All subjects received the modified Mini-Mental State Examination (mMMS) as a global rating of cognitive function. This is a 57-point modification of the original MMSE (Folstein et al, 1975) that includes the addition of digit span forward and backward (Wechsler, 1981) two additional calculation items, recall of the current and four previous presidents of the country, confrontation naming of 10 items from the Boston Naming Test (Kaplan et al, 1983), one additional sentence to repeat, and a different copy task including two figures.

All subjects provided written consent as approved by the Columbia University Medical Center Institutional Review Board.

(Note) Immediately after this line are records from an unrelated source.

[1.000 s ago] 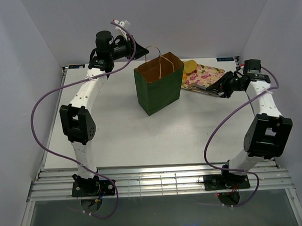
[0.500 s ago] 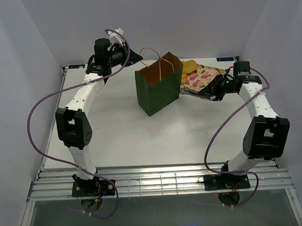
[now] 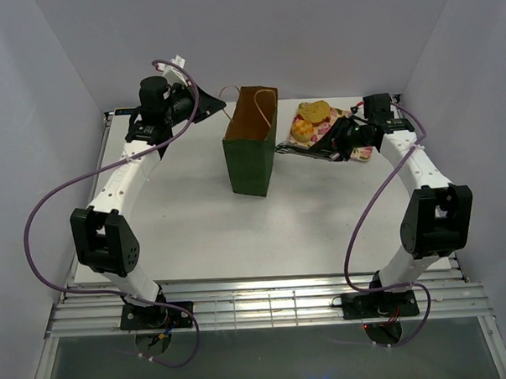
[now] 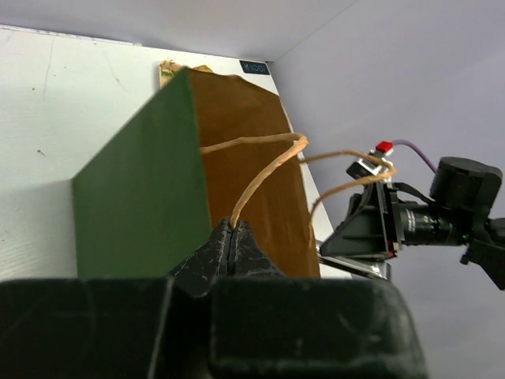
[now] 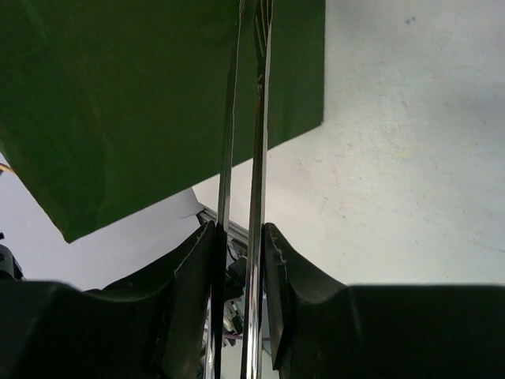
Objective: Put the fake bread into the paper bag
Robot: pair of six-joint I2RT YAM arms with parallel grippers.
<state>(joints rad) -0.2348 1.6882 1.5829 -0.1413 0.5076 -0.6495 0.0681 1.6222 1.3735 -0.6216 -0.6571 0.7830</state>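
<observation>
Bread, top view: two golden-brown roundish pieces of fake bread point(image 3: 304, 130) are lying side by side on the left half of a flat floral tray point(image 3: 322, 137) patterned with pink and yellow flowers.
Bread against the right gripper: the pieces are sitting just left of and beyond the fingers, near them but not touching.
Bag, top view: a tall dark green paper bag point(image 3: 250, 160) with a brown kraft inside is standing upright at the far middle of the white table point(image 3: 204, 225), its mouth open upward. The bread is lying just to its right, outside it.
Left gripper, top view: the left gripper point(image 3: 219, 114) is reaching in at the bag's far left corner, where a thin tan loop handle point(image 3: 230, 94) is arching up. How tightly it is closed cannot be told from here.
Right gripper, top view: the right gripper point(image 3: 342, 141) is gripping the tray at its near edge. The tray's left end is pointing at the bag's right wall, just beside it; whether they are touching cannot be told.
Left wrist view: the left gripper point(image 4: 231, 237) is pressing its fingers fully together and pinching the loop handle point(image 4: 264, 170) between the tips. The bag point(image 4: 134, 205) is standing just beyond them, green wall on the left, brown inside on the right.
Right wrist view: the right gripper point(image 5: 241, 237) is clamping its fingers almost together on the tray point(image 5: 257, 158), which is showing edge-on as thin bright lines running up from the fingers. The bag's green wall point(image 5: 118, 103) is filling the upper left, with the table point(image 5: 394, 118) on the right. The bread cannot be made out here.
</observation>
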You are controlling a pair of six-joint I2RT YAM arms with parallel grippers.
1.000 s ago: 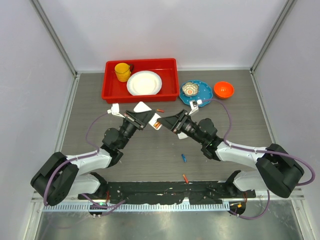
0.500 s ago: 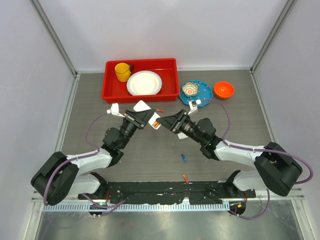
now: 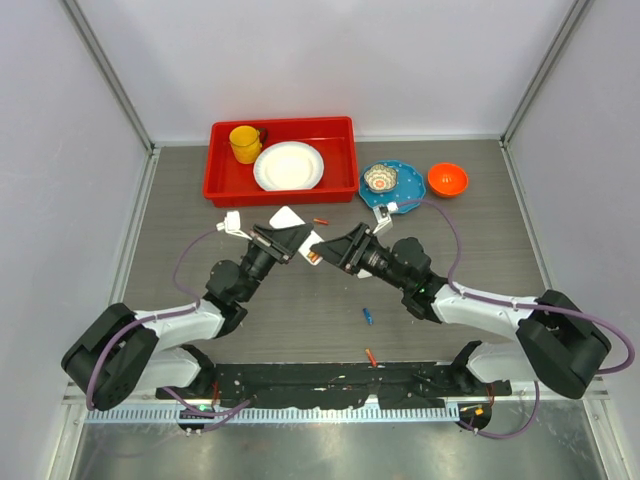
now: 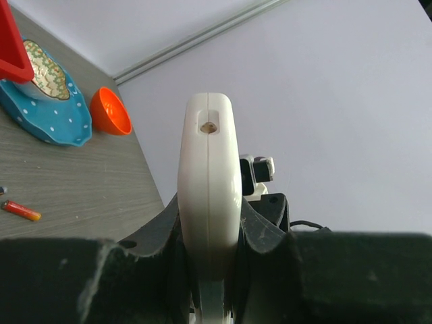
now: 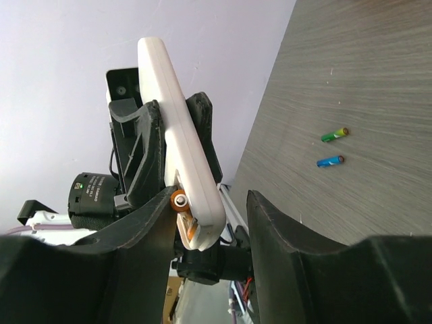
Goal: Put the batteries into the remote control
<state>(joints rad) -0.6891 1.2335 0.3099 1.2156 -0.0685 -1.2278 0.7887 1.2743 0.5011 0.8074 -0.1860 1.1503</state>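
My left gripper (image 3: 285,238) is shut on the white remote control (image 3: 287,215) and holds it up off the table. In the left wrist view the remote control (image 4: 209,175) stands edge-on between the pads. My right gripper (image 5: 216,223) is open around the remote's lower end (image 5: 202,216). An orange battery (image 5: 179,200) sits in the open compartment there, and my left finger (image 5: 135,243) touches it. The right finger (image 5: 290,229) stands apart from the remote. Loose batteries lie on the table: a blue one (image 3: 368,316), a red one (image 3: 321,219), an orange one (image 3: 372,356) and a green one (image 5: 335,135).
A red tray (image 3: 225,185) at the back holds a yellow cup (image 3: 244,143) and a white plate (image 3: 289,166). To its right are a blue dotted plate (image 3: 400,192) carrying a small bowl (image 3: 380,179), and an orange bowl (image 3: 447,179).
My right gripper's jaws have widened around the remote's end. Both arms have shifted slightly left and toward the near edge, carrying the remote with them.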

Magnetic Resonance Imaging Acquisition

Spin echo, echo planar imaging CASL images were acquired on a 1.5 T Philips Intera scanner using the manufacturer's head transmit—receive coil with labeling duration=2,000 ms, postlabeling delay (PLD)=800 ms, echo time/repetition time (TE/TR)=35 ms/5,000 ms, flip angle=90°, acquisition matrix 64 × 58, field of view=220 mm² × 193 mm, slice thickness=7.5 mm/1.5 mm gap, number of transaxial slices=15. Slices were acquired in ascending mode (i.e., inferior to superior) with a slice acquisition time of 64 ms. Total number of CBF images per subject was 30.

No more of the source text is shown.